Report each line of the entries that contains the word "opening", copied in full.

● ● ●

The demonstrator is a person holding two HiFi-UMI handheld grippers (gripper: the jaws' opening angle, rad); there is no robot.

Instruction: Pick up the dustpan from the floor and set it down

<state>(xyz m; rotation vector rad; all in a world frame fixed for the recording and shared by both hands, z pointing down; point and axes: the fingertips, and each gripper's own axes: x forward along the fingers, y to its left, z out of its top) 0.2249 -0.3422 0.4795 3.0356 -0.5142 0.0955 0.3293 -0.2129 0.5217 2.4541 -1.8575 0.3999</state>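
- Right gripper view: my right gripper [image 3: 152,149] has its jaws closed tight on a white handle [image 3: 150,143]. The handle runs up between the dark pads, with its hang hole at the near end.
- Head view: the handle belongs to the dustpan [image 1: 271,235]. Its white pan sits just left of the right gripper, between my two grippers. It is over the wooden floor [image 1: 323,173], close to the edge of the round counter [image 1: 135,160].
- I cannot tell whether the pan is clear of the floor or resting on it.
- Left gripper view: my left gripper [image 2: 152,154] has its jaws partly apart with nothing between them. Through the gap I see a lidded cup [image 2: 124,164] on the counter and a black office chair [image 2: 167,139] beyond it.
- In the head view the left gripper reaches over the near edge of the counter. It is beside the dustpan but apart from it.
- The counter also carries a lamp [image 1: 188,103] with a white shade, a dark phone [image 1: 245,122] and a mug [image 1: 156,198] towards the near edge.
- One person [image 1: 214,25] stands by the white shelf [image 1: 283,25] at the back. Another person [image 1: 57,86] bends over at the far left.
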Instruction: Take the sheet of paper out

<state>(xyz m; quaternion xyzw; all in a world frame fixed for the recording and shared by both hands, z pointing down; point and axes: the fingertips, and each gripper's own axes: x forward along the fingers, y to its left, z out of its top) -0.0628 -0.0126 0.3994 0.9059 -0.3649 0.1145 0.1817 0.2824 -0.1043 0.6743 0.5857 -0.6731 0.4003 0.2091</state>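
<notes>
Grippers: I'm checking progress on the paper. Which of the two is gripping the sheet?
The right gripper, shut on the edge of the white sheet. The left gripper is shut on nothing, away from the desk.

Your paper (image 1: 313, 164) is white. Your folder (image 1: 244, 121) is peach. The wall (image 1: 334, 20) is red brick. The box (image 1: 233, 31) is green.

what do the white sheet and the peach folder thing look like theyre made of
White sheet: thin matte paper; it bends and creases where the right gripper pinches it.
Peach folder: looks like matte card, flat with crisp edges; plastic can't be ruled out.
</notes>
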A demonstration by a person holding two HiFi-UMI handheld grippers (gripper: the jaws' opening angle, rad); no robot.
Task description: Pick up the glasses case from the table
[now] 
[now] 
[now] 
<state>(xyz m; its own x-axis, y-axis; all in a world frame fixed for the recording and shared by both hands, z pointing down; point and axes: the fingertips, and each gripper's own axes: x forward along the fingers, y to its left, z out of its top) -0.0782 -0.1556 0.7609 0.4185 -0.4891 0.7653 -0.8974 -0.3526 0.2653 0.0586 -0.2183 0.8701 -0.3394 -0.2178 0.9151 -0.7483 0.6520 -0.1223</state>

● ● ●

• _Task answer_
The demonstrator is a person holding two HiFi-UMI handheld grippers (gripper: the jaws' opening angle, rad); there is no robot.
A demonstration by a person holding two HiFi-UMI handheld grippers (gripper: the jaws' opening angle, rad); no robot.

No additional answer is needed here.